几年前,我曾经写过世界上几个主要的文明体的社会转型,有日本、俄罗斯、印度和较小一点的韩国,当时也想继续写分布在中东北非的伊斯兰世界在全球化冲击下的社会转型,但是感到这个题目很难写,不只是因为它一直处于动荡之中,还因为文明体被分割为几十个国家,情况很复杂。这几年,这一地区的伊斯兰世界动荡愈演愈烈,连一直稳定的突尼斯都处在发生动荡的边缘了。在经过一段长时间的持续观察和思考之后,现在我感到可以试着写一写这个题目了,并从中找一找这一系列错综复杂的事件背后可能存在的一些规律性的东西,或许能用来在对比中国社会转型时有些用处。
长期处在战乱之中的“中央王国”
从世界文明舆图来看,距今4000年前,在各个古文明民族强盛起来开始发生成规模的联系以来(战争是最主要的联系方式)处于地球文明中央位置的,应当是现在伊斯兰文明所覆盖的中东地区。这个地区一个特点是没有大面积的广阔平原,却有着蔓延曲折的海岸线,这极不适于建立一个像我们中国这样的巨型民族国家,没有一个民族能长久地在这个地区建立有效的政治统治。造成这个结果的还有一个重要的原因,就是它的周围几乎相邻着世界上所有的大文明体——东边是中国,东南面是印度,西南面是非洲文明,西面是天主教和基督教文明世界,正北面是俄羅斯为代表的东正教文明世界,东北面是蒙古人(还有古代鞑靼民族)的草原文明的区域。犹太教文明体更不用说了,在它与中东各民族打了上千年的“交道”并在一场大屠杀之后,被人数比它多好几倍的穆斯林从其家园(以耶路撒冷为中心的近东地区)无情地驱赶到世界各地(主要是欧洲),本来是一个整体的民族从此成为了分散世界各地的天涯沦落人,失去了祖国和家园。与犹太人相似的还有罗姆人,就是以前被称为“吉普赛人”的民族,他们比犹太人更加凄惨,连他们自己都说不出他们来自何方,只知道他们的祖先曾经在中东的某个地方生活过。

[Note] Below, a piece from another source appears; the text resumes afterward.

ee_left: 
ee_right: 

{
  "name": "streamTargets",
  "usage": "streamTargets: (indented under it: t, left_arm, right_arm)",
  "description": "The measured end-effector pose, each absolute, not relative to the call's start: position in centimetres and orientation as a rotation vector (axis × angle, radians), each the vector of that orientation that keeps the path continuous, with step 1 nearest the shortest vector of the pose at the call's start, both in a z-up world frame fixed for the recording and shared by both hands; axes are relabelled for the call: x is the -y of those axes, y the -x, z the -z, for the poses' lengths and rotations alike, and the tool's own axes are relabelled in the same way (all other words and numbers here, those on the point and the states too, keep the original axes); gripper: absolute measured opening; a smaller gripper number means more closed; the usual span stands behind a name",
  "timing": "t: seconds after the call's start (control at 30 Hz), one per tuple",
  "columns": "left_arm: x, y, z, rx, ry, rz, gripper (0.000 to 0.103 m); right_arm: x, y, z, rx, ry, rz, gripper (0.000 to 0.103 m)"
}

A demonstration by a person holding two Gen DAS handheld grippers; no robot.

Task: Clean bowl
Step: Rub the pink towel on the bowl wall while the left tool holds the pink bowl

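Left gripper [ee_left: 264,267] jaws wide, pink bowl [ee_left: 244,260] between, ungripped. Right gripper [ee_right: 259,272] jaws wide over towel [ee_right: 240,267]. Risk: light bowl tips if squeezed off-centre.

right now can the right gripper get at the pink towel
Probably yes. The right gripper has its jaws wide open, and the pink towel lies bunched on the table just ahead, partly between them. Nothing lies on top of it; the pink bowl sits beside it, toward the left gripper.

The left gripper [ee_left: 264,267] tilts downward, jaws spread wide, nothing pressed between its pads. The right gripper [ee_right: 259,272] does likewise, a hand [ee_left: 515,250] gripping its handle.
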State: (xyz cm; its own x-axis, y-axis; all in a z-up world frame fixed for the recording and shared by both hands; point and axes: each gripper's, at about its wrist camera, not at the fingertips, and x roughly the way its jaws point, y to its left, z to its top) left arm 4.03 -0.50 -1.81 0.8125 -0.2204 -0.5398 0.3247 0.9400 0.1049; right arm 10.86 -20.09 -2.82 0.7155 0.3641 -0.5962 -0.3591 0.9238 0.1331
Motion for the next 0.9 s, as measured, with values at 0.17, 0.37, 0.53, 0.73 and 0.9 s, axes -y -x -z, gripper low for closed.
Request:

俗话说“不打不成交”,所有民族之间的交往都是从打仗开始的,我们中国人的祖先炎帝、黄帝与蚩尤都不例外。结果我们中国人最终把中国打成了一个巨型的整体,而中东人内战外战打了几千年,到如今却依然是成百上千个部落所组成的好几十个国家。
在这个信仰源出处一致而政体松散权力分散的文明体的外部,历史上没有和中东伊斯兰教文明打过交道的主要文明体只有日本文明体这个孤岛文明和更加遥远的古代美洲的印地安文明。曾几何时,当伊斯兰文明与四周各大文明体频繁发生联系(战争)时,我们中华文明还是一个“人文的孤岛”,就是在后来很长一段时间里,仅仅凭着一两条纤细的时断时续的通道(丝绸之路和茶马古道)与外界保持着民间性质的联系。因此我说,真正地处人类文明“中央王国”的非中东的伊斯兰世界莫属。
中东动荡原因之千年世仇
正因为伊斯兰世界处在众多文明体的包围中,历史上它与其他文明体之间的战争是最为频繁的。其中,最主要的“仇敌”——基督教文明与它之间的战事最为频繁,简直是杀红了眼。正是这个延续了一千多年的“世仇”,构成了当下世界政治的一个最主要的动乱源,原因很简单:“我不会妥协、我不能被仇敌同化。”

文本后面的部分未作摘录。